I suppose they never specified the wager. But, given the topic is prediction markets and the topics of the bets, I thought it was implied that the wagers would be exclusively in money. With that in mind, is there any example of a law against specific topics being betted on?
Nope. "We're just an intermediary between people" is a 100+ year old yarn that casinos and bookies have been trying to spin. If you're presenting a point of entry to a betting line and taking a cut, congrats, you're the house. Doesn't matter if you adjust the betting line manually based on intuition or algorithmically based on betting volume. Sometimes it doesn't get enforced because of corruption, but if this was the case, then why aren't there tons of independent unregulated poker casinos where players just play against each other? If you facilitate and take a cut, you're the house.
Polymarket doesn't take a cut. Their profit comes in transaction fees.
The mob boss doesn't charge me interest on my loan - he just really likes receiving expensive gifts from me.
"We don't take a cut of your bet, we just charge you a transaction fee on your bet" is reaching a bit.
My phrasing was poor, but they do so generally in a very good faith fashion. It's not just a wink wink rake type thing. For instance there are no fees at all on the most popular and high-volume markets - geopolitics and world events. And not only are there are no fees even on smaller markets for market 'makers' - people who put up an offer, but they provide a percentage of all fees collected from market 'takers' back to the makers, as a means of encouraging liquidity.
What the hell are you talking about? You are absolutely not allowed to bet on whatever you'd like with another individual. Depending on what you're betting on (for example, the price of a stock or the throw of a card), it falls under varying different regimes. This is highly regulated and has been for most of the whole of human history.
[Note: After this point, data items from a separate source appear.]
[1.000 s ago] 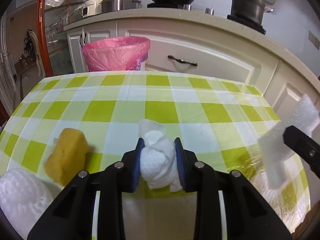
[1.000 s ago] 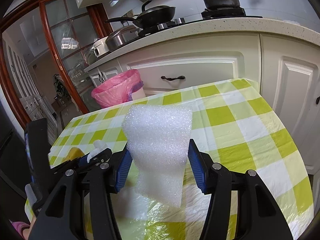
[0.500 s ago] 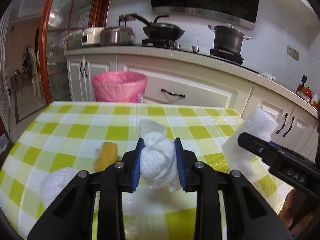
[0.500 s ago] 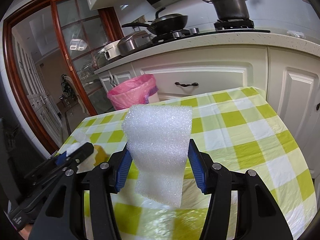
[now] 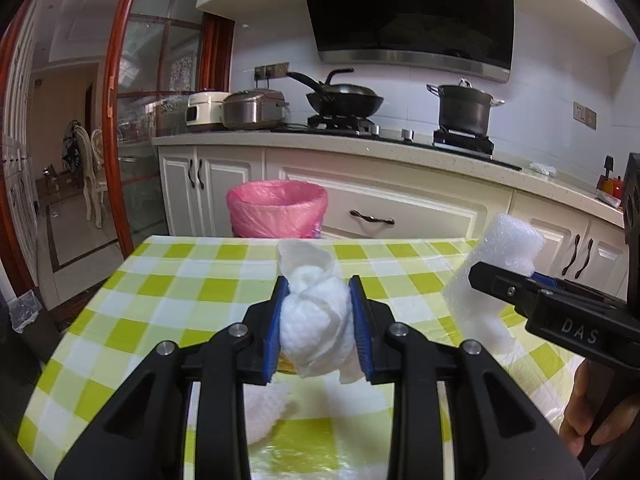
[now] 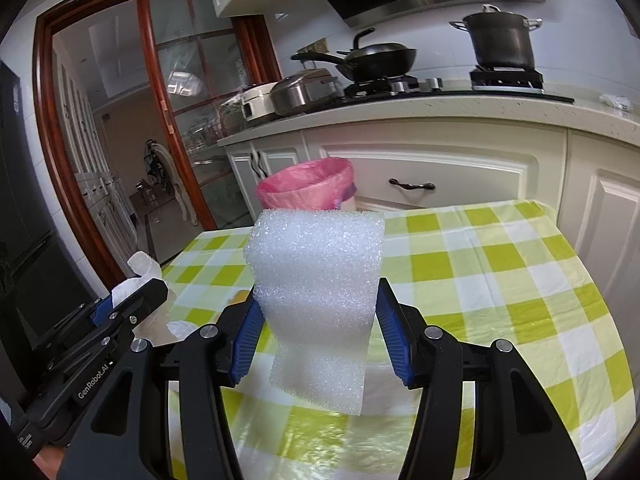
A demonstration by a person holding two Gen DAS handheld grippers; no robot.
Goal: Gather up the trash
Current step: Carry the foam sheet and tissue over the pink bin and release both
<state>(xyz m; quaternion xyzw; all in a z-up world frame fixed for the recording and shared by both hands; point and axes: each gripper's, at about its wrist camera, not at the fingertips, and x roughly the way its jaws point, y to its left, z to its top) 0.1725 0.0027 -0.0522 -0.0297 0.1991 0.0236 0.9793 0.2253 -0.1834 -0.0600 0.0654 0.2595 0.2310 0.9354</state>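
Note:
My left gripper is shut on a crumpled white paper towel, held above the green-checked table. The right gripper is shut on a white foam sheet that sticks up between its blue pads and hangs below them. The foam sheet and right gripper also show at the right of the left wrist view; the left gripper with the towel shows at the left of the right wrist view. A bin lined with a pink bag stands beyond the table's far edge.
White foam trash lies on the table below my left gripper. White kitchen cabinets and a counter with pots run behind the bin. A glass sliding door is at the left. A hand holds the right gripper's handle.
Both grippers rose and tilted up, so the table looks lower and farther and the bin and counter come into fuller view. The yellow sponge has slipped behind my left gripper. Both grips are unchanged.

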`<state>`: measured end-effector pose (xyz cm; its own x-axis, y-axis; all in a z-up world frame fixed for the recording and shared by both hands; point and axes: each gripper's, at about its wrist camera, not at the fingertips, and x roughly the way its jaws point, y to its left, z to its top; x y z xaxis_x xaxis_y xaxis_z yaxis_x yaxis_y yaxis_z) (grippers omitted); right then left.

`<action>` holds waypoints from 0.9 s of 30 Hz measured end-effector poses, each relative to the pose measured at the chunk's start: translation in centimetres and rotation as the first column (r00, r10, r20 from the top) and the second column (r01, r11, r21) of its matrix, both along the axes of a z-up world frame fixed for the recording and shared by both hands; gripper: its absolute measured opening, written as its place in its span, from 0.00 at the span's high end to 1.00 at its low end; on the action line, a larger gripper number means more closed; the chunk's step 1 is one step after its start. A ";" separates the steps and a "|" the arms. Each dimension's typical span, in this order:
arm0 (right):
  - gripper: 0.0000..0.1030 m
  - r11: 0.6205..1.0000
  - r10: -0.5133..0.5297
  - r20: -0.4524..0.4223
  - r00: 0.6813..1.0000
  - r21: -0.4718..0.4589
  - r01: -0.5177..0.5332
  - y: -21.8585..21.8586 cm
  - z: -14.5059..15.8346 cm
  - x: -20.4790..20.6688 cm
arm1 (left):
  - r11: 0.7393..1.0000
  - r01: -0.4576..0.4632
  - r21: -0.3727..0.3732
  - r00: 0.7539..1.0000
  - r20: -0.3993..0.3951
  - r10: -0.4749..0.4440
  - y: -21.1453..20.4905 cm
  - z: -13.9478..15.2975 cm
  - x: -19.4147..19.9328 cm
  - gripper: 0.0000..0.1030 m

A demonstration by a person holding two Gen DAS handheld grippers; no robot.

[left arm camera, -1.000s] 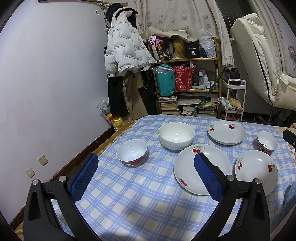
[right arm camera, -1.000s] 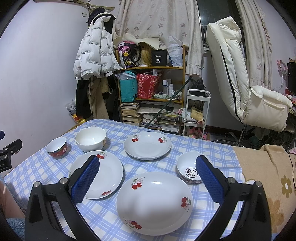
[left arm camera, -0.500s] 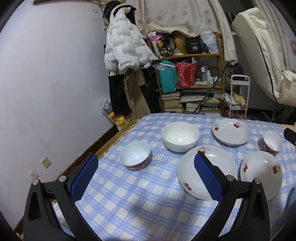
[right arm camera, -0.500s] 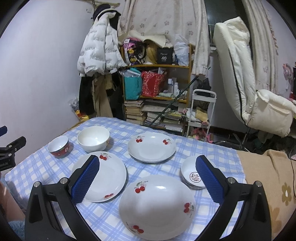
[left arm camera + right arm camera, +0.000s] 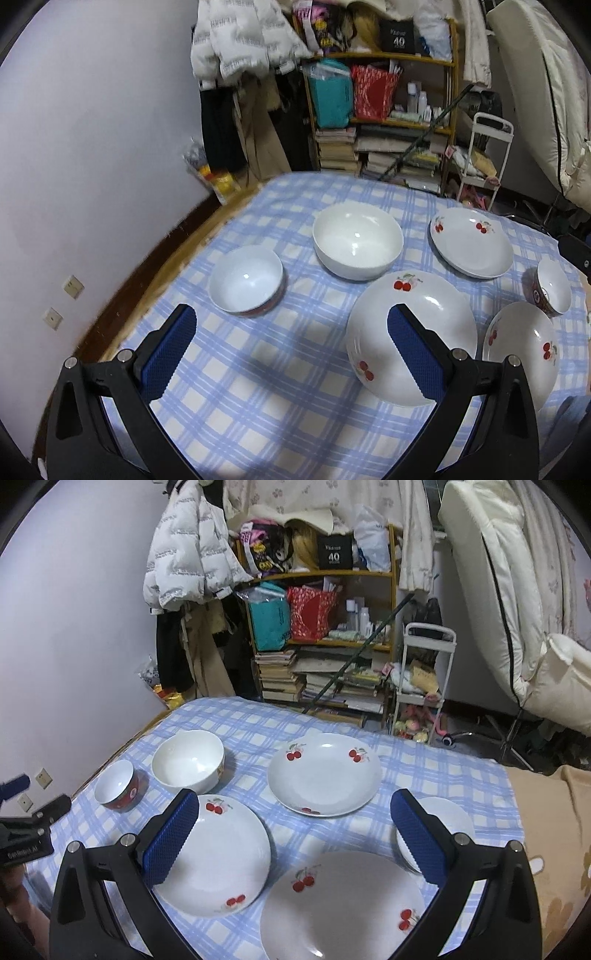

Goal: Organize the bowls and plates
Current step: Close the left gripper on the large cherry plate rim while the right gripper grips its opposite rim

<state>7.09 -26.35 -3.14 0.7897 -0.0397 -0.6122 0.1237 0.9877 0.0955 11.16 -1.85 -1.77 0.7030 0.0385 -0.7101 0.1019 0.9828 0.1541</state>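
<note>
Three white cherry-print plates lie on the blue checked tablecloth: a far one [image 5: 325,773], a left one [image 5: 218,853] and a near one [image 5: 343,904]. A large plain white bowl [image 5: 357,240] and a small red-sided bowl [image 5: 246,281] stand at the left. Another small bowl [image 5: 436,823] sits at the right, partly behind my right finger. My left gripper [image 5: 291,354] is open and empty, above the cloth near the small red-sided bowl. My right gripper [image 5: 291,834] is open and empty, above the near plates.
The table's left edge [image 5: 155,291] runs close to a white wall. Behind the table stand a cluttered shelf [image 5: 321,627], a small white cart [image 5: 424,679] and a white recliner [image 5: 517,609]. A tan blanket [image 5: 550,830] covers the right side.
Both grippers have moved forward and tilted down toward the table, so the dishes look nearer and larger. Both stay open. No dish has moved.
</note>
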 end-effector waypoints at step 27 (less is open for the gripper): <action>0.09 0.994 0.108 -0.297 0.949 0.039 -0.101 3.0 -10.6 6.4 | 0.998 0.011 -0.060 0.947 -0.319 -0.029 -1.3 -9.9 5.8 0.01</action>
<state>13.51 -23.34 -13.76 0.5697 0.0497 -0.8204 0.0464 0.9946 0.0925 16.99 -3.12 -11.69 0.4392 -0.0202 -0.8982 0.1564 0.9862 0.0543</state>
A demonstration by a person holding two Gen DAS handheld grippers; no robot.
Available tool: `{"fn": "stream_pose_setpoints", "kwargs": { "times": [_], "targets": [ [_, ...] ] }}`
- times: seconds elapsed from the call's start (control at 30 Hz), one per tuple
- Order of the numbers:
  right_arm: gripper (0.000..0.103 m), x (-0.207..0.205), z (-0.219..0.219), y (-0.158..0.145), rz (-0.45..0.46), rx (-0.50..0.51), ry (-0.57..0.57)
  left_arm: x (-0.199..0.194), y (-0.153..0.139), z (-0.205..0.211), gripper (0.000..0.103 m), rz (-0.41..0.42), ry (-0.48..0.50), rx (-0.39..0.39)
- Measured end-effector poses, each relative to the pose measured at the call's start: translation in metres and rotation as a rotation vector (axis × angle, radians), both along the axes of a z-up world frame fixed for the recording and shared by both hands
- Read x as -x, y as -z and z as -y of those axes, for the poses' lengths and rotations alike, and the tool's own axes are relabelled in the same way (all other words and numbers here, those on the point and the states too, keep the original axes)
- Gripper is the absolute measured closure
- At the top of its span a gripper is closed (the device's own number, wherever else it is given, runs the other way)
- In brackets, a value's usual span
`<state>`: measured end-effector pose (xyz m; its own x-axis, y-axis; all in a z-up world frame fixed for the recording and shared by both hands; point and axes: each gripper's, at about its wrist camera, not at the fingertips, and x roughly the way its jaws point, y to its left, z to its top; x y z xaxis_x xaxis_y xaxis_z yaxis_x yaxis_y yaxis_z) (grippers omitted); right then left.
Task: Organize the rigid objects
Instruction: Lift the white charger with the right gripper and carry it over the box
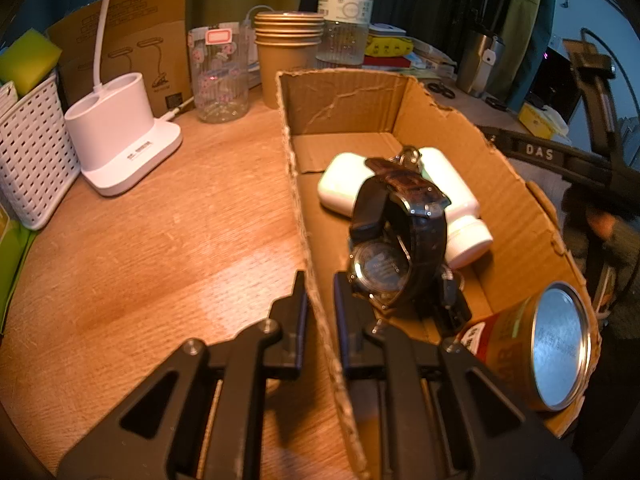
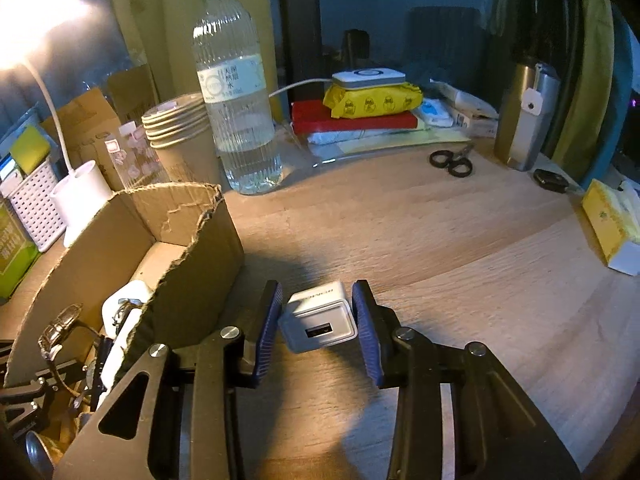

Yes, there are de minimis exceptions. Your office NCAA pool, for example, is often legal, but it has nothing to do with what we're talking about and is also irrelevant to a business facilitating it via 18 U.S.C. § 1955.

In Spain in elderly caring homes there was a tradition to bet on Bingo matches for simbolic prices (barely one or two euros, enough for a coffee and that's it). It was legalized on paper recently, but technically everyone turned a blind eye.

https://russpain.com/en/news-3/authorities-consider-legalizi...

>Rarely exceed 25 euros.

Maybe in Christmas, because the weekly play was just about low prizes.

It was, believe it still is, somewhat similar in Australia, where the game Two Up (https://en.wikipedia.org/wiki/Two-up), which was a wartime favorite among soldiers, was implicitly or allowed on Anzac Day despite being gambling.
That "facilitating" argument didn't work out for Silk Road.
Because what the Silk Road did was illegal whether in person or not.
What Polymarket and Kalshi are doing is also illegal in many places.
To me this is technicality.

A bet is a bet, whether it's against the house or other people it's a bet.

Can you name the individuals you are betting with on Polymarket? Can they name you?